So we are cleaning out our cabin on the bluffs above the Mississippi. For those of you that are not familiar with Southwestern Wisconsin, it is one of the most beautiful areas of our country. Right here, in Wisconsin? Are you kidding? No, I am not.
If you’ve never visited the Driftless Area of Wisconsin, you need to go. Now. Don’t delay. You will find a magical place that time has forgotten. It was only about 40 years ago that many of the homes in this area just got indoor plumbing. Dirt roads abound. Rocky bluffs flank both sides of the Mississippi River with exposed sandstone. Tall, very tall rocky bluffs. It’s indescribable, and it will take your breath away.
Our cabin was situated on a piece of land that had once been farmland. Many of the farmers that suffered hardships with all of the competition of the outside world were forced to break up their farms and sell it off as recreational land. Some may ask how anyone could have farmed this rocky, hilly land. It was settled by Norwegians and Irish, as they looked to find land that looked like home. It most likely farmed like home.
We built the cabin in 1996-1997. My son was a baby, and our girls were thrilled to see the barges and the trains that made use of this valley as a huge portion of goods were transported in this relatively antiquated fashion. We hiked the woods. We kayaked the rivers–you see–it is the one area of Wisconsin that the glaciers missed. Because of this, there are no lakes, only rivers. This area is punctuated by the Black River, the Kickapoo River, the Wisconsin River, the LaCrosse River, and the big one–the Mississippi. It is here that Father Marquette first saw the confluence of the Wisconsin River with the Mississippi. If you stand above the confluence at Wyalusing State Park, you can see an area of increased silt where the water changes color as the Wisconsin empties all of it’s drainage from tributaries across Wisconsin into the Mississippi, on it’s way to the Gulf of Mexico.

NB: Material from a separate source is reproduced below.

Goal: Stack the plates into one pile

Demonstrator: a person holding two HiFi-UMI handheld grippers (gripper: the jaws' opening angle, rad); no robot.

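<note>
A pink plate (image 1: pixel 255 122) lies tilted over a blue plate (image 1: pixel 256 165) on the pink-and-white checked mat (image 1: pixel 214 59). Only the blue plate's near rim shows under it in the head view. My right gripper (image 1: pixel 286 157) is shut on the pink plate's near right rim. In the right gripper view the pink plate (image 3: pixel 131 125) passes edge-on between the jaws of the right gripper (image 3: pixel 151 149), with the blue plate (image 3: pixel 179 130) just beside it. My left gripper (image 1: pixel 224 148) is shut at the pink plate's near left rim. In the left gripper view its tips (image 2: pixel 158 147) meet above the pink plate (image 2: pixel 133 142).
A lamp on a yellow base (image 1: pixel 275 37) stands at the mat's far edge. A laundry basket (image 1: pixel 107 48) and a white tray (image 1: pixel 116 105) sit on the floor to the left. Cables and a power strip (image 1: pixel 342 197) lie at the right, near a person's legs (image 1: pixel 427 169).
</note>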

Highway 35, the Great River Road, runs just beneath our cabin. It is a favorite for bicyclists and motorcyclists.
But, what does all of this have to do with quilting? Well, I’m getting there. If anything can inspire a quilt, this area can.
This kind of color and geometry definitely inspires a quilter.
When we first built it, I set to work making a ton of quilts to cover all of the beds. We had huge windows to bring the outdoors in, as they say. So, it was hard on fabric as all of that light faded the quilts over time. After 20 years of being pulled outdoors to be wrapped around a stargazer next to a campfire, they became very worn.
Sigh. Now we’re selling our castle in paradise. These quilts have seen a lot of love, but newer quilts have taken their place. There are only so many that you can keep, and maybe, just maybe, someone with a lot less fortune than me would enjoy some of these. Maybe some of the magic from Southwest Wisconsin seeped into the batting and the stitches, and would bring some good karma to someone’s life. So, off to Goodwill some of these went.
Faded over time, this quilt made in the 90s found it’s way to Goodwill and hopefully, hopefully, someone less fortunate will love it with all of their heart. That’s how you say goodbye to an old quilt.